Over the next several years, we anticipate the emergence of a new labeling system for digital content — one that goes further than today’s film and TV ratings and more closely resembles nutritional information on food packaging. This assumption stems from our conviction that Americans are living in a moment that will someday be characterized as “peak content.” Every day, the average American adult scrolls through a vertical band of digital materials three times taller than the Statue of Liberty. More startling is that smartphone users in the United States consume, on average, 12 hours of media each and every day. That’s more than 182 uninterrupted days of digital material, pushed through the eyes and ears of each person, every year.

But unlike the process of reforming the food business, for instance — which remains incomplete even after 50 years of doctor- and dietician-led advocacy — digital media is on a far faster trajectory. The public debate around the perils of digital content is already underway. In our view, it’s destined to accelerate and mature over the next several years with the help of industry pioneers like Sean Parker, Chamath Palihapitiya, and Tristan Harris — just a few of the many leaders calling for change.
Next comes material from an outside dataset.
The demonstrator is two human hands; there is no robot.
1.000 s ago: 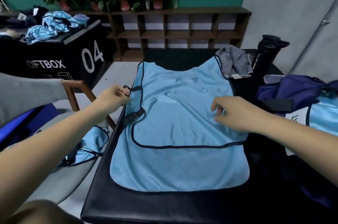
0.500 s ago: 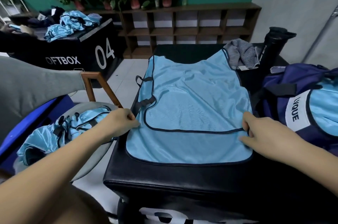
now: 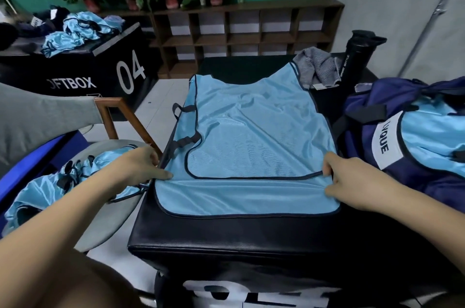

We do not believe digital abstinence is realistic — and for lovers of film, music, and other media, the prospect of abstaining is patently undesirable. That’s why we challenge and encourage creators, curators, broadcasters, designers, and startups to embrace the broader goals of digital nutrition and accelerate efforts to develop virtual experiences that steward a transition from “anything goes” to healthier goals that demonstrably improve the human condition. It’s not just good policy — it’s good business, particularly in a wellness market that pierced the $4 trillion threshold last year.

Achieving greater emotional resilience for everyone will require an approach that balances business goals with responsible content-measurement tools and vocal support for new values around content consumption and behavioral health. It certainly will not be as easy as deleting or censoring any single app or championing self-restraint.

These are early days for the field of digital nutrition. Critics might challenge the assertion that technology can address or resolve the very problems it appears to have either aggravated or triggered in the first place. But digital tools and services, precisely because of their central role in daily life, are critical to any sustainable solution. There is growing evidence to suggest that digital interventions like screen-time tracking are more effective than drastic methods such as digital abstinence, but we are still in the age of promise rather than delivery.

Social media presents a different challenge, and its impact on health and well-being isn’t fully understood. Clinical data doesn’t yet support findings that hold Facebook, Instagram, Twitter, or Snapchat definitively accountable for contributing to the global rise in anxiety, depression, or self-harm, though many researchers are concerned.

Given the beleaguered state of mental health in the United States, there has never been greater demand for experiments that improve the social and emotional landscape we all inhabit. Teenagers at risk, adults in pain, and members of the elderly community suffering in silence deserve our attention — and those who make decisions about their well-being, from legislators to app developers to caregivers, ought to be willing to try something new.